Basicamente, o que o atual governo faz, é se aproveitar da pós-verdade — que tem a seguinte definição: "fatos objetivos têm menos influência em moldar o debate público do que apelos à emoção ou a crenças pessoais" — ou do que a Eliane mesmo chama de "autoverdade": "Algo que pode ser entendido como a valorização de uma verdade pessoal e autoproclamada, uma verdade do indivíduo". Este governo ainda se aproveita da perversão da linguagem — temos que nos lembrar da educação precária e do crescimento das igrejas neopentecostais em todo o país, responsáveis por fornecer uma educação maniqueísta aos seus fiéis. Para Eliane, "se não existe uma base comum de fatos a partir da qual se pode conversar, a linguagem torna-se uma impossibilidade. A linguagem não se realiza". E é por isso então que se consegue manipular tantas pessoas. Uma educação precária, aliada com uma "autoverdade" e mais uma torrente de fake news que chegam a milhares de brasileiros diariamente é a receita perfeita para conseguir se instaurar um regime autoritário.
Existindo então uma população pouco educada e que enxerga tudo com uma visão "oito ou oitenta — por isso que Bolsonaro sempre acaba chamando todos aqueles que são contra o seu governo de "comunistas" — dificulta e muito o processo de um debate real. E aqui mais uma vez cito Eliane Brum:
"Não é uma questão de opinião a laranja ser laranja — e não cadeira. Não é liberdade de expressão defender que laranja é cadeira. Também não há fatos alternativos sobre laranja ser laranja, e não cadeira.
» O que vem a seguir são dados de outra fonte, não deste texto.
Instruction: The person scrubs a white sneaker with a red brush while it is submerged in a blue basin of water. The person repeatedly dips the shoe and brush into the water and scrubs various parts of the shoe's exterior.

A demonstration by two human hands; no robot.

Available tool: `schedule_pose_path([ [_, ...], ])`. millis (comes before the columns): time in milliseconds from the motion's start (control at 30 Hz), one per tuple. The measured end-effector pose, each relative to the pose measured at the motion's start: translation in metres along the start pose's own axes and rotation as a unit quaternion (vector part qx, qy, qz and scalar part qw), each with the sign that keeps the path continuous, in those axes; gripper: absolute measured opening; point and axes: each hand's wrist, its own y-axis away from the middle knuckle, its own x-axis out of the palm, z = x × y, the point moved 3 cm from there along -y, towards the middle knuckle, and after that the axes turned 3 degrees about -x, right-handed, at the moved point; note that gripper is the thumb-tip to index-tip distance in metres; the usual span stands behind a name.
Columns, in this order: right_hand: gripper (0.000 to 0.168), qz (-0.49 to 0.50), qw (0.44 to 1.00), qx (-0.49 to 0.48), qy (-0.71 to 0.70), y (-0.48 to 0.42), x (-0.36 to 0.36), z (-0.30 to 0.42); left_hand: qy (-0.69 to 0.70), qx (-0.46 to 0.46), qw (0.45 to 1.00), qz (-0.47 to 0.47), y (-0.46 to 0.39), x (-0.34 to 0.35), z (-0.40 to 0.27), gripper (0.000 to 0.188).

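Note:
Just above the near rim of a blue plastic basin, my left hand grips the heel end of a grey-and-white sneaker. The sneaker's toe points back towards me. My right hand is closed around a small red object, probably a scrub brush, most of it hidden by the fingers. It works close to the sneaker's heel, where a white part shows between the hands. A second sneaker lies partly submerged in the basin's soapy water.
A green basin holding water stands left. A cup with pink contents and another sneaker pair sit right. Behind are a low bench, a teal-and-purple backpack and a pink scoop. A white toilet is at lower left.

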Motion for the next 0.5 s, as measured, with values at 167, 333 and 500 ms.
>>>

Há fatos. No Brasil dominado pelo bolsonarismo, porém, o truque de tratar laranjas como cadeiras para interditar o debate é amplamente utilizado".
Enquanto Bolsonaro e o seu clã tecem cortinas de fumaça atrás de cortinas de fumaça, nos distraindo daquilo que é realmente essencial, indígenas estão perdendo as suas terras, a Amazônia e o Cerrado estão sendo queimados, os mais pobres estão se tornando cada vez mais pobres, os negros nas periferias estão sendo assassinados aos montes pelo Estado, e as minorias LGBTQIA+ estão sendo cada vez mais e mais atacadas, entre tantas outras coisas. Dia após dia, os nossos direitos estão sendo tolhidos e acabamos nem percebendo isso. Aliás, até consideramos que certos políticos seriam opções muito melhores do que Bolsonaro — tendo em vista que o atual presidente é tão extremo, que qualquer outra pessoa parece ser moderada, ainda que possa ter ideias tão perversas quanto as que Bolsonaro defende.
Diante disso, o que podemos fazer? Eliane conclui o livro dizendo que o nosso maior desafio é de "como devolver a verdade à verdade" e de que "não faremos isso sem voltar a tecer tanto o comum quanto o sentido de comunidade". Seria esse comum que nos permitiria que "ao conversarmos, possamos partir do consenso de que cadeira é cadeira e laranja é laranja e que nenhum de nós vai tentar sentar na laranja e comer a cadeira". E, a partir desse comum, é necessário que lutemos para conseguir o que ainda resta de democracia neste país.